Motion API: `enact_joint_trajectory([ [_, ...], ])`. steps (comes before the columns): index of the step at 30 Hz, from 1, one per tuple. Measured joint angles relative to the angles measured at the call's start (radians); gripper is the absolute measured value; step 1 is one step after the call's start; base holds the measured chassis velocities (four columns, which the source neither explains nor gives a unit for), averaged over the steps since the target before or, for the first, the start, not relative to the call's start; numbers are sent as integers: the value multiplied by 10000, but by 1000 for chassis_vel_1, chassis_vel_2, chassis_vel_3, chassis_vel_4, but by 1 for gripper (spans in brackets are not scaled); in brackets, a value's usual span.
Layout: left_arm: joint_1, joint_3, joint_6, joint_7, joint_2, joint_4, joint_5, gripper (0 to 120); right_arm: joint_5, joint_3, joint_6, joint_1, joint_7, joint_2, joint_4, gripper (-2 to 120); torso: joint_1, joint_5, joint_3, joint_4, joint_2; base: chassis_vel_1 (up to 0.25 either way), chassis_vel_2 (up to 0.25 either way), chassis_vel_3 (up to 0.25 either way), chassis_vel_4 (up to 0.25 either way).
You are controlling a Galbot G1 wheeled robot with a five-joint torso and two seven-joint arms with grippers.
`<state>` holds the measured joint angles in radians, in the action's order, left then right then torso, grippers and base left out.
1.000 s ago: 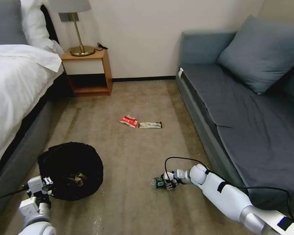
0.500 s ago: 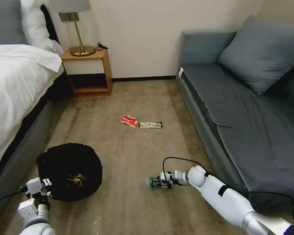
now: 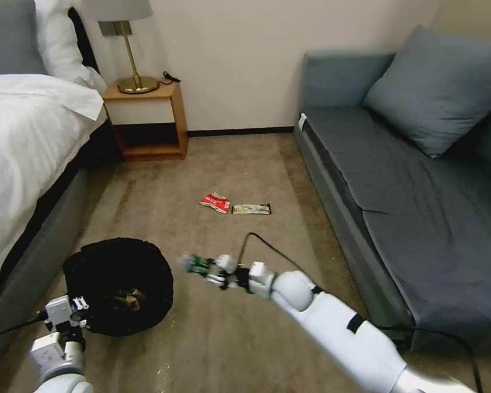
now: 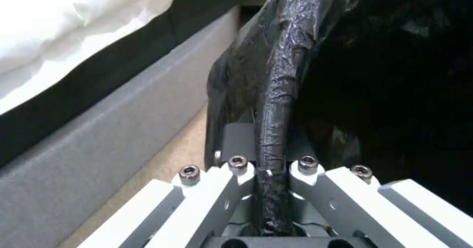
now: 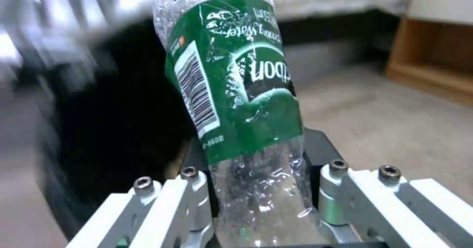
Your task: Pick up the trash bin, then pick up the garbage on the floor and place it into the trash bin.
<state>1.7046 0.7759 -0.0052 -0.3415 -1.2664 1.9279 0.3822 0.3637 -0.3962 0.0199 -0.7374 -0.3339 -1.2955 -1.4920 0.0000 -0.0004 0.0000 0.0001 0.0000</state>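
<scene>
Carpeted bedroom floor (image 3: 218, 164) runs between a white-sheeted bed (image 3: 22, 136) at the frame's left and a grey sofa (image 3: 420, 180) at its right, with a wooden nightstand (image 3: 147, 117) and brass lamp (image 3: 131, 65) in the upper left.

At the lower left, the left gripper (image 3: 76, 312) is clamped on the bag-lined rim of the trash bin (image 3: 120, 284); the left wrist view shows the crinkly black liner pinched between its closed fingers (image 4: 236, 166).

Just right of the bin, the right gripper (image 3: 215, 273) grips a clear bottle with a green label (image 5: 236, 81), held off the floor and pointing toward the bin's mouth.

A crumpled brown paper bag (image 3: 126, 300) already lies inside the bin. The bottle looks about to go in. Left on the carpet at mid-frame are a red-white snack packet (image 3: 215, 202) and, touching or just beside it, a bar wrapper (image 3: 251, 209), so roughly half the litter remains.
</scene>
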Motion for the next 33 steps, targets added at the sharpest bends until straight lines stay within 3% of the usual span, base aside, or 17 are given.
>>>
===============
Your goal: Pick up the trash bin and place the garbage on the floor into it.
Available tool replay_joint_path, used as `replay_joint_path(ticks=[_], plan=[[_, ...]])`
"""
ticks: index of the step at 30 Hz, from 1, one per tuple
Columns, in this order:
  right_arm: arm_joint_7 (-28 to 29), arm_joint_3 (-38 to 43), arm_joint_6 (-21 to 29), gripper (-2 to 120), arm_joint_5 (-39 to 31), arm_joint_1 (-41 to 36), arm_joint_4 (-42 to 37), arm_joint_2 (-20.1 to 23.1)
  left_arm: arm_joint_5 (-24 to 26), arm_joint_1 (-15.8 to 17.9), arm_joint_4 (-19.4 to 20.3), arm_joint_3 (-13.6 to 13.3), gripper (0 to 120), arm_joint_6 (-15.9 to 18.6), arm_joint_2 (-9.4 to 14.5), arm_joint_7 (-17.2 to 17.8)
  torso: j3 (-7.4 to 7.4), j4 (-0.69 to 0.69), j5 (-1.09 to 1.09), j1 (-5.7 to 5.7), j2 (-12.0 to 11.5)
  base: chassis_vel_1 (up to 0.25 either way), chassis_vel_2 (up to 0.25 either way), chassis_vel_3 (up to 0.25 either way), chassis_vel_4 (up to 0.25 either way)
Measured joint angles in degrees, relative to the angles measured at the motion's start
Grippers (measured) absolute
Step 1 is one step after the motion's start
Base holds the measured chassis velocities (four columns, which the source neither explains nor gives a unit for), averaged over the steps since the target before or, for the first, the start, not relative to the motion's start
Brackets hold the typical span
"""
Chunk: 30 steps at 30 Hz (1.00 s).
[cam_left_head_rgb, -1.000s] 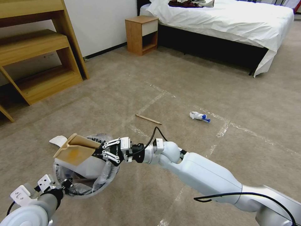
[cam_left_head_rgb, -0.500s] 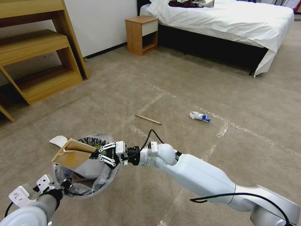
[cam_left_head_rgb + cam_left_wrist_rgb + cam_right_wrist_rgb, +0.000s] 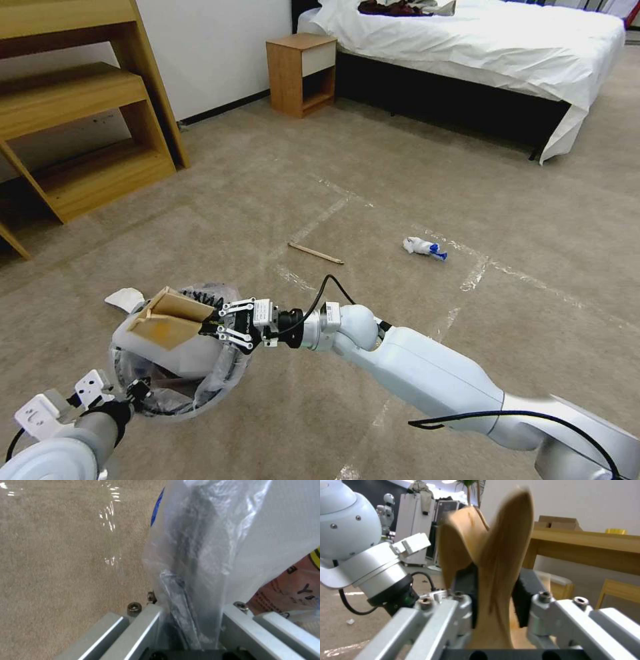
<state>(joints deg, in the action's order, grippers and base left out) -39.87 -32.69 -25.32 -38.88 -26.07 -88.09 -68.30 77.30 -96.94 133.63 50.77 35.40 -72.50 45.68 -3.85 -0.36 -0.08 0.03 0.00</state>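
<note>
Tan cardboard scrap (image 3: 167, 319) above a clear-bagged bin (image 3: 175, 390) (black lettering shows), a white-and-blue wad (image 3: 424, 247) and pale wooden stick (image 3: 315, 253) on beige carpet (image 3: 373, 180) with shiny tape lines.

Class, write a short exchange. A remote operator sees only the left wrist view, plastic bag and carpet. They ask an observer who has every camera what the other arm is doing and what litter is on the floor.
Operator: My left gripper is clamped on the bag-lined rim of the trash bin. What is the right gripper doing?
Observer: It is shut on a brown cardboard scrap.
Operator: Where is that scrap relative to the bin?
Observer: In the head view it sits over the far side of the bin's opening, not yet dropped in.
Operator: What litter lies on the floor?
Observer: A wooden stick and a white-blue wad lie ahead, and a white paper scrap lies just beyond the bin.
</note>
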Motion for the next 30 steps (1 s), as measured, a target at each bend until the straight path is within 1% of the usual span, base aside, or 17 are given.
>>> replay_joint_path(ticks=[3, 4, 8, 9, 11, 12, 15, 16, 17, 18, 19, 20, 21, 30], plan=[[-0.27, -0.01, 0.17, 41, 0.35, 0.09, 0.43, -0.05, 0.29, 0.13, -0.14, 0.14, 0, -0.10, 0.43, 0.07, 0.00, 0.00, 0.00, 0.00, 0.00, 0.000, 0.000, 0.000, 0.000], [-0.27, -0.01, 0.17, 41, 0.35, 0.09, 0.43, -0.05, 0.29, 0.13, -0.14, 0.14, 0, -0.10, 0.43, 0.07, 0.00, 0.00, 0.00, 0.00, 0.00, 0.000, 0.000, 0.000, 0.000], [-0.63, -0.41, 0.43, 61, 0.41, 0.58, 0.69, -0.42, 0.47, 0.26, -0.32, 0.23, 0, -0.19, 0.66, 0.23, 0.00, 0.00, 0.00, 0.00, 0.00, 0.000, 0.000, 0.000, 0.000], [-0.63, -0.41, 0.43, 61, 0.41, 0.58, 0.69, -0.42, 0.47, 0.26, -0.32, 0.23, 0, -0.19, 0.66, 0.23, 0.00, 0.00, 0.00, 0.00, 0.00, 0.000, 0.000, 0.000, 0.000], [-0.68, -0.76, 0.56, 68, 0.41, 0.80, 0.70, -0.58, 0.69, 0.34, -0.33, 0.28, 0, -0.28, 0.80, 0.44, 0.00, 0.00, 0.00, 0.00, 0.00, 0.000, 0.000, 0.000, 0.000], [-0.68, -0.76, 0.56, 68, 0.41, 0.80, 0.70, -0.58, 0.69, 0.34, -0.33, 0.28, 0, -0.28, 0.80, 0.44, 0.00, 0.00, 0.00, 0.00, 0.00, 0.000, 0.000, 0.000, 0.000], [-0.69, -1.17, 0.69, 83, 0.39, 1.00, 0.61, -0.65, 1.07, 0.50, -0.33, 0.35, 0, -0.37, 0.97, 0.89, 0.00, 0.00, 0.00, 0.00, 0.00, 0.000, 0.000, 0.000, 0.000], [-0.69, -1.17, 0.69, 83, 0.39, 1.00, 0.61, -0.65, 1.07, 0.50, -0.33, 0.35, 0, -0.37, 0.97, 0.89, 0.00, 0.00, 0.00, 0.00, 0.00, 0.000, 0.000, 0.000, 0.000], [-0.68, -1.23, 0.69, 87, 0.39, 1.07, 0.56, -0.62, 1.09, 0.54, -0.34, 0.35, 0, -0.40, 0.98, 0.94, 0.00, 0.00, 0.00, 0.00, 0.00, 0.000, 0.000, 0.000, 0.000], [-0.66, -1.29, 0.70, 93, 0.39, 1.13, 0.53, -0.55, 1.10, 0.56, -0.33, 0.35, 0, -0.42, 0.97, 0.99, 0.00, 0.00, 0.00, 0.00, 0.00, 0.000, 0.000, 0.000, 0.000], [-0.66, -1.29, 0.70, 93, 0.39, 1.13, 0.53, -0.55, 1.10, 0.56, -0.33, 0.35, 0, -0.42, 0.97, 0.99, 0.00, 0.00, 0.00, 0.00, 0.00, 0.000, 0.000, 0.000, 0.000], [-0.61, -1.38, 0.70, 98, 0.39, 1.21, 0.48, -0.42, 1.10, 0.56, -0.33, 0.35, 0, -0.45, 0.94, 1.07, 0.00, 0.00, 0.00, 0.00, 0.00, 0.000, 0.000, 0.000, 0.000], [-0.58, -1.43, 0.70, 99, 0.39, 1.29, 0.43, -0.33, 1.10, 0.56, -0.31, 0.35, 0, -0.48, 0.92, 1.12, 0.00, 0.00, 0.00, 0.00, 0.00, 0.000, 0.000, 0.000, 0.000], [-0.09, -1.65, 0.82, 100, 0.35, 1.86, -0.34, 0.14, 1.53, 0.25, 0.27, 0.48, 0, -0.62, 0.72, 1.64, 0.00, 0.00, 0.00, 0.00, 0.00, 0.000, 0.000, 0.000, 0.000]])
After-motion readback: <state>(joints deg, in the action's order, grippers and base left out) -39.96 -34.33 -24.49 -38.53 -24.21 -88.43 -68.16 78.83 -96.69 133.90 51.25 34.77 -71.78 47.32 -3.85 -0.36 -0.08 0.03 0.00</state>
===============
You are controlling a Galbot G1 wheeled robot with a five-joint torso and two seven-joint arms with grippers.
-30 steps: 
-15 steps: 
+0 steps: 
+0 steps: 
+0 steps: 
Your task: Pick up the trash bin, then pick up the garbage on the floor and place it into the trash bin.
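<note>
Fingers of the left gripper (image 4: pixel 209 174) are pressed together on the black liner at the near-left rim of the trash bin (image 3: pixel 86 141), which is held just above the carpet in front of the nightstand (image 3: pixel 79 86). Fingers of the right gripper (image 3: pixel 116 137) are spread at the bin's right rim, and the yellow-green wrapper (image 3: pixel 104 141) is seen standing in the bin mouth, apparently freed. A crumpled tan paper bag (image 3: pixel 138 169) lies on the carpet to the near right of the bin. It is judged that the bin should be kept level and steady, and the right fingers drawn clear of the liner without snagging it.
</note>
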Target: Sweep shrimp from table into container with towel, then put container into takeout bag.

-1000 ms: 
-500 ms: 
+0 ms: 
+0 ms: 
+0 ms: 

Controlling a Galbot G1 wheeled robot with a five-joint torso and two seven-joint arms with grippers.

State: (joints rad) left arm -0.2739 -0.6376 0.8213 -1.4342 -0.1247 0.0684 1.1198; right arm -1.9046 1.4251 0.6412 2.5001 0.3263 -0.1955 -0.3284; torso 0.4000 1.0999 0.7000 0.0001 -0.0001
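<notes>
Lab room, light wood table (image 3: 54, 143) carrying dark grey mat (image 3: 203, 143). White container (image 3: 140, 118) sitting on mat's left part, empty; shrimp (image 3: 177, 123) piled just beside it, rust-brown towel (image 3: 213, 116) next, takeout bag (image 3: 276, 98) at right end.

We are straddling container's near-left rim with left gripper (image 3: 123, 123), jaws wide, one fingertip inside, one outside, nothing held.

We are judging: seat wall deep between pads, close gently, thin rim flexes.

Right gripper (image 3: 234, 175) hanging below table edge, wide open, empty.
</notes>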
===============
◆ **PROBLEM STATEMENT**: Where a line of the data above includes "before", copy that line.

◆ **TASK SOLUTION**:
Motion API: `enact_joint_trajectory([ [_, ...], ])`. steps (comes before the columns): index of the step at 30 Hz, from 1, one per tuple. Measured joint angles relative to the angles measured at the call's start (radians); gripper is the absolute measured value; step 1 is one step after the call's start; base holds the measured chassis velocities (four columns, which the source neither explains nor gives a unit for), averaged over the steps since the target before or, for the first, the start, not relative to the call's start; numbers are sent as integers: the value multiplied by 10000, but by 1000 for chassis_vel_1, chassis_vel_2, chassis_vel_3, chassis_vel_4, but by 1 for gripper (spans in brackets are not scaled); in brackets, a value's usual span.
Base holds the measured chassis velocities (four columns, which the source neither explains nor gives a unit for), averaged over the steps since the target before or, for the first, the start, not relative to the motion's start

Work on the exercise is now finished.